▸ What you should do
Scan the material and copy out each line where the word "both" occurs.

▸ Recorded data

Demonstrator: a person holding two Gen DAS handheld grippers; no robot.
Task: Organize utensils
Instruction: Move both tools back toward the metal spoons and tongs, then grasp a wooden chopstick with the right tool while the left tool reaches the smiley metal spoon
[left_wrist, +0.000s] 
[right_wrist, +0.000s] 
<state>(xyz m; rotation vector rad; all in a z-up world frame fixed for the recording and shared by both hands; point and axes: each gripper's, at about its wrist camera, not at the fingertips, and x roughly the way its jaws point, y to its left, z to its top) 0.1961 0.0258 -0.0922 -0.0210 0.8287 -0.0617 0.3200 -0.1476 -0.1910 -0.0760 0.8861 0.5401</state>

▸ Expected answer
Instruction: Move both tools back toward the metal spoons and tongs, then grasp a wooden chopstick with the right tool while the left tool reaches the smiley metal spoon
<state>(xyz m; rotation vector rad; all in a z-up world frame fixed for the recording and shared by both hands; point and axes: each gripper's, at about its wrist camera, not at the fingertips, and x roughly the way its jaws point, y to its left, z to its top) 0.1961 0.0258 -0.0922 -0.0210 0.8287 -0.0617 0.3200 -0.1476 -0.1910 -0.0760 0.8861 0.5401</state>

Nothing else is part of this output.